Several politicians defined themselves with their vote on Sunday. Several religious sisters defined themselves as faithful to the Magisterium or faithful to the Democratic party with their statements regarding health care. (also see this post) The bishops did very well at keeping the moral issues in the forefront for the last year, but their decades of allowing these moral issues to be equivocated by Catholic politicians is coming home to roost. So what now?

As I said at the beginning, what Catholics believe has not changed. What Catholics are called to do has not changed. We are called to defend and support the principle of the sanctity of human life from conception to natural death. We must not despair that this legislation which has the capacity to be a second Roe v. Wade will receive the President's signature today. Look at all the machinations that were required to get it passed in spite of the President having a huge majority in both houses of Congress. Look at the fact that even though Roe v. Wade is the "settled law of the land" more and more people are becoming pro-life. Look at the fact that the youth of our country are more pro-life than their parents.

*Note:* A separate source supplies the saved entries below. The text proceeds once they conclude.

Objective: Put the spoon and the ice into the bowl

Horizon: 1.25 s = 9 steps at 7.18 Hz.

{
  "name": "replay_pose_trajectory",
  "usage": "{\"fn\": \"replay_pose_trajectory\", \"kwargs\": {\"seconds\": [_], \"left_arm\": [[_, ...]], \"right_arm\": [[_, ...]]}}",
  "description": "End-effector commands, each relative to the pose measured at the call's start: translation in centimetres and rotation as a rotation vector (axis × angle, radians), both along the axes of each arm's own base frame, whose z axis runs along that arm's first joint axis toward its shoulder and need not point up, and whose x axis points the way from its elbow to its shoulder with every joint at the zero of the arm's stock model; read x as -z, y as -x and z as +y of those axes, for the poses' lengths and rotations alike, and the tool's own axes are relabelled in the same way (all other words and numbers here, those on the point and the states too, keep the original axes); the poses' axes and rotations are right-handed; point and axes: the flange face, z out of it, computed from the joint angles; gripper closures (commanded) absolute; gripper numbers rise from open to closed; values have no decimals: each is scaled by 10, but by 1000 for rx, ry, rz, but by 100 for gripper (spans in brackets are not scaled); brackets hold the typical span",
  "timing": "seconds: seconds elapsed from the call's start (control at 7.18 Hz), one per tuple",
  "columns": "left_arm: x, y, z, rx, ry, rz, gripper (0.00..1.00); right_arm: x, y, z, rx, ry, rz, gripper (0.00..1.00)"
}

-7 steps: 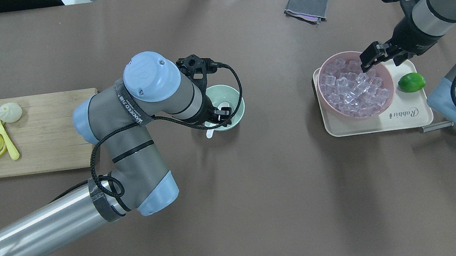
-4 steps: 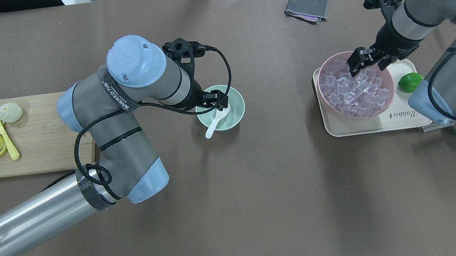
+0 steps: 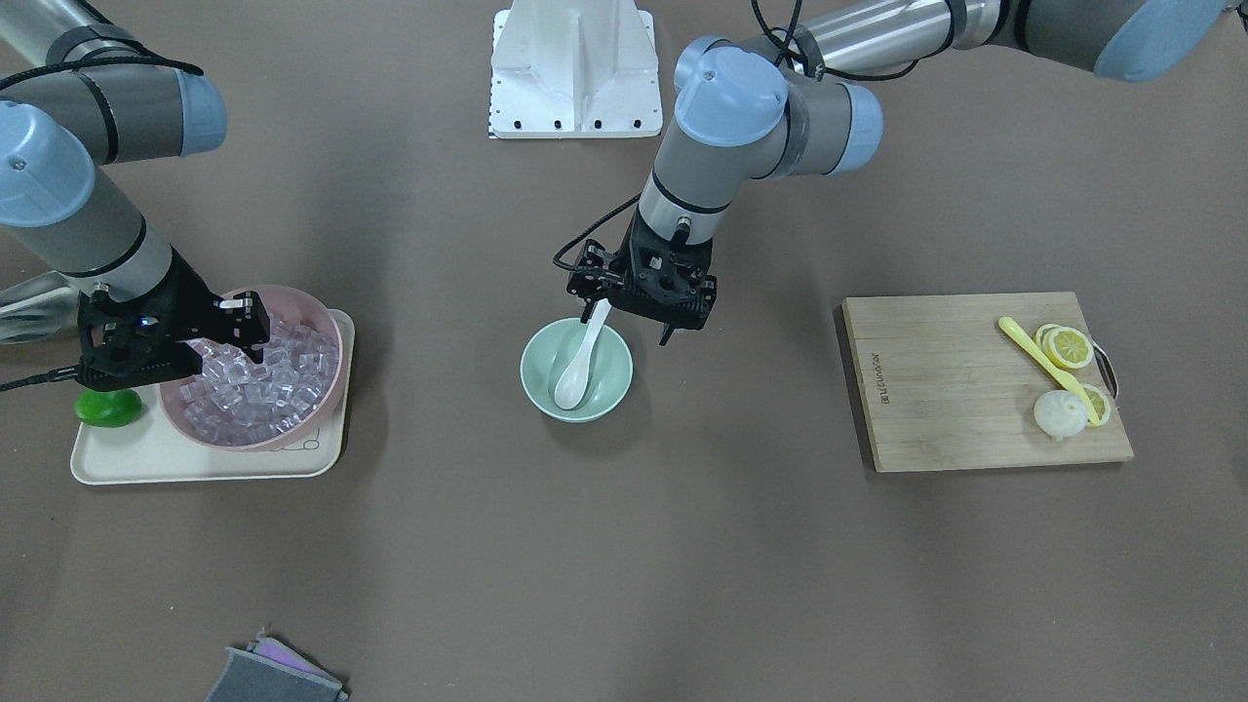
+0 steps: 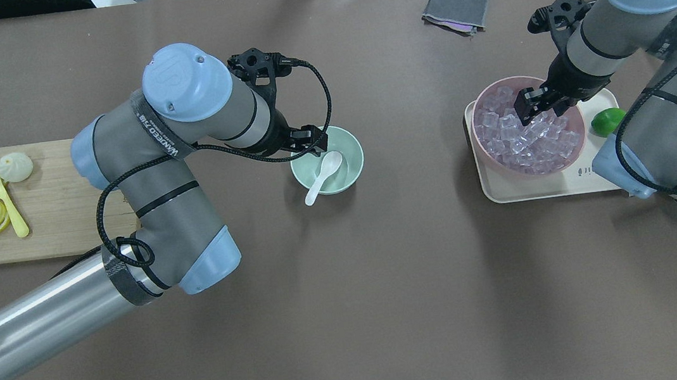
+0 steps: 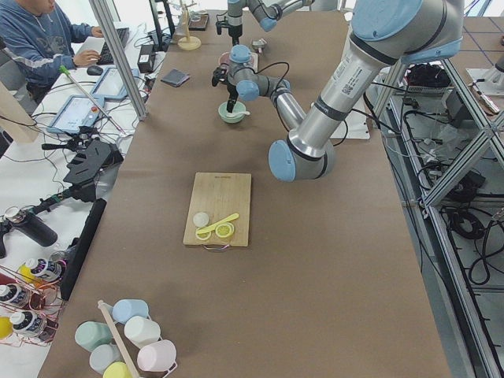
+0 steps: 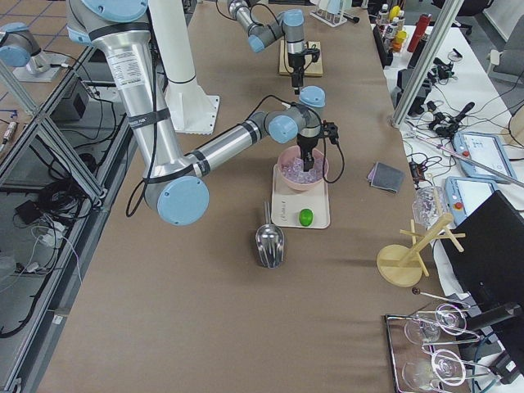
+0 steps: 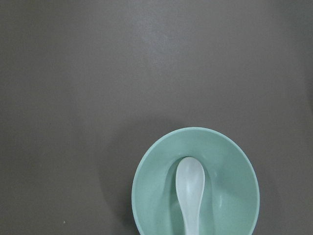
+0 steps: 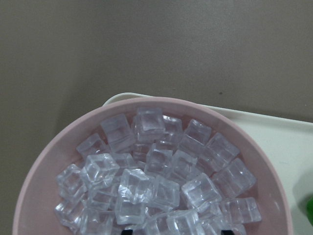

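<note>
Now one spoon [image 4: 324,172] lies in one green bowl [image 4: 349,164]. Lots of ice [image 4: 523,134] fills one pink bowl [image 4: 534,171]. The open left hand [image 4: 311,140] has backed off; the open right hand [image 4: 534,105] has moved over the ice

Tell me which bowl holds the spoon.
The small mint-green bowl at table centre; the white spoon rests in it. The larger pink bowl holds ice cubes.

I work in a robotics lab. My long brown table [image 5: 315,276] stands among aluminium posts [image 5: 118,59], with a seated operator [image 5: 35,35], tablets [image 5: 75,114] and cabling alongside.
</note>
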Motion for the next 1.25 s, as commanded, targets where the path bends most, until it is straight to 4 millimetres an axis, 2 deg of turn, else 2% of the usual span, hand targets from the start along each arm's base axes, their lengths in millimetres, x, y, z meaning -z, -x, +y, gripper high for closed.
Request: {"fn": "replay_pose_trajectory", "kwargs": {"seconds": [0.0,0.14,0.7,0.84,0.98,1.11], "left_arm": [[0,2,-2,6,1,0,3],[-1,2,-2,6,1,-1,3],[-2,2,-2,5,-1,0,3],[-2,2,-2,5,-1,0,3],[-1,2,-2,6,-3,0,3],[-2,3,-3,8,-3,0,3]], "right_arm": [[-11,9,-2,25,-12,26,32],[-18,12,-2,31,-2,36,33],[-25,17,3,41,7,43,40],[-24,18,4,44,7,40,45],[-25,18,4,44,10,42,56],[-28,18,4,44,13,45,62]]}}
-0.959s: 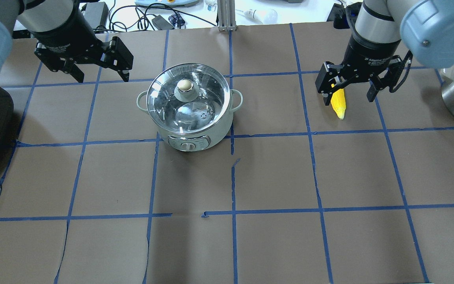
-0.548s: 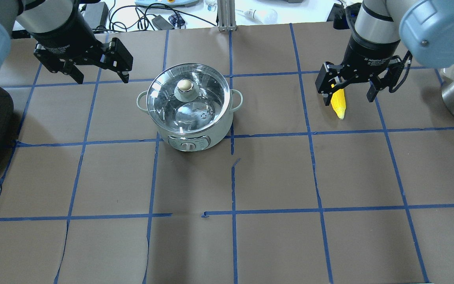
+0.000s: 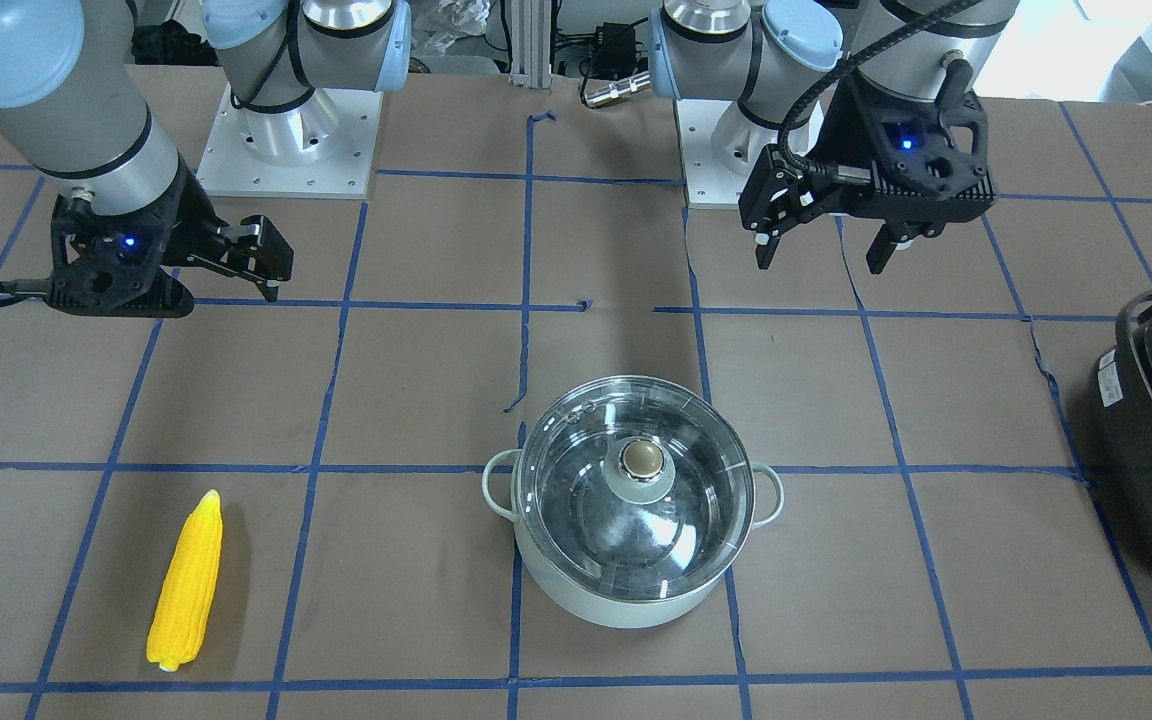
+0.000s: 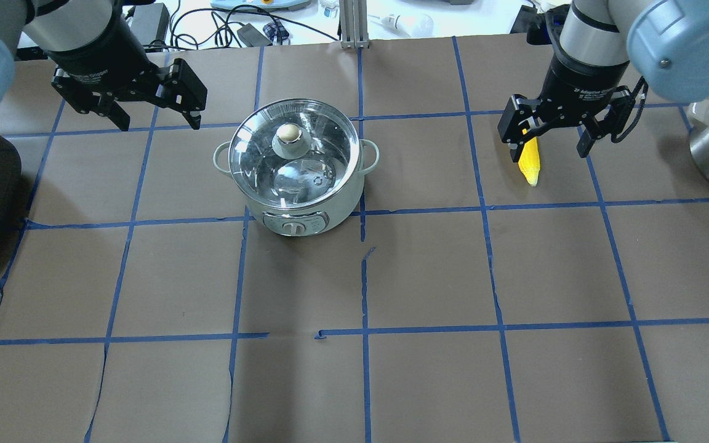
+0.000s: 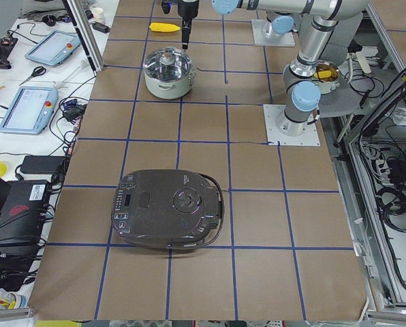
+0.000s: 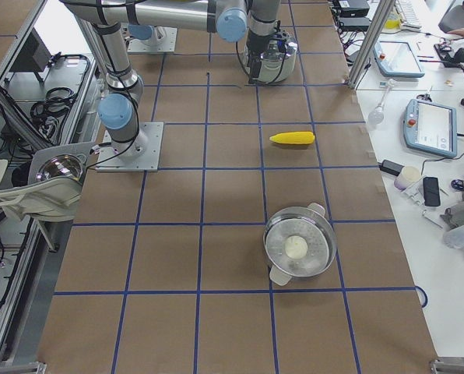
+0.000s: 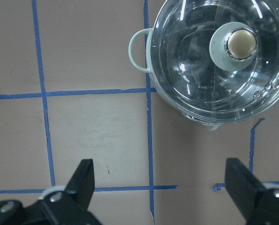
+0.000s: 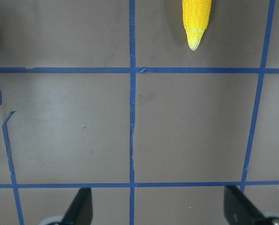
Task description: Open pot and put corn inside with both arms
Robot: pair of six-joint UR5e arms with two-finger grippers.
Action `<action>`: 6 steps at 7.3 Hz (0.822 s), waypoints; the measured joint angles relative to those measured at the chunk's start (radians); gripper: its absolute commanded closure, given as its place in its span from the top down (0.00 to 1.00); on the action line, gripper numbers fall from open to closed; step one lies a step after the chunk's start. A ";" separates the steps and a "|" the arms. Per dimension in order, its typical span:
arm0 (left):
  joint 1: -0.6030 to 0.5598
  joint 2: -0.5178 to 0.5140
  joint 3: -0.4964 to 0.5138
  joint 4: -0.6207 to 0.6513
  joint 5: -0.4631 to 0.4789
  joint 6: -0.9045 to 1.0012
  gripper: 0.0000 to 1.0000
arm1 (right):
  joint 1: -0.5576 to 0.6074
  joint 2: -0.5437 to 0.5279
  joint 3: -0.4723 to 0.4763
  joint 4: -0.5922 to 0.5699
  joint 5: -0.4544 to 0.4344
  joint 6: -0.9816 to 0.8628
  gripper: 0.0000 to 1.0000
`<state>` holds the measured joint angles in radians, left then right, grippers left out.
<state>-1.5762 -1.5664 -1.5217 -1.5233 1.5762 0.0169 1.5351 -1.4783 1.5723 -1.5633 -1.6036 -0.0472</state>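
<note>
Tabletop (image 4: 428, 271), far edge: my open right claw (image 4: 546, 146) had crept toward the corn (image 4: 530, 163). My left claw (image 4: 159, 123) gaped by the lidded pot (image 4: 296, 184).

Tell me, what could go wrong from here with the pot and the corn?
1. The lid is on the pot, and the open left pincer stands beside the pot, not over the knob; an off-centre grip may slip on that round knob.
2. The corn lies loose on the table, off-centre from the open right pincer; if nudged, it may roll.
</note>
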 measured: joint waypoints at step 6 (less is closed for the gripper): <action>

We must keep fighting the legislative battles whenever and wherever they occur. But we must also redouble our efforts to offer mercy to women who think abortion is their only answer. We must be the voice, the hands , and the feet, for all those who are vulnerable and marginalized--the unborn, the elderly, the sick, and the disabled. We must charitably teach everyone we encounter that life is sacred. As St. Francis said, we should use words when necessary.

To that end, I encourage each of you to consider what forums you have available to teach about the sanctity of human life. It is great when we hear this from the pulpit, and I know many priests and deacons do offer this teaching. But it is the duty of the laity to take this message out of the sanctuary and into the world. Does your Catholic school PTO offer a pro-life presentation to its members? What about your parish men's club, women's club, mom's club, youth group, RCIA etc? Is it part of preparation for Confirmation? After all, these students who are about to complete their initiation into the Catholic Church need to know what it means to be Catholic.

For those who live near the D.C. Metro area, I am happy to offer my presentation to your group. You can contact me at the email on the sidebar.

Finally, none of our efforts, however well intentioned, can be properly focused if they are not supported by prayer. We accomplish nothing alone, but with God, everything is possible.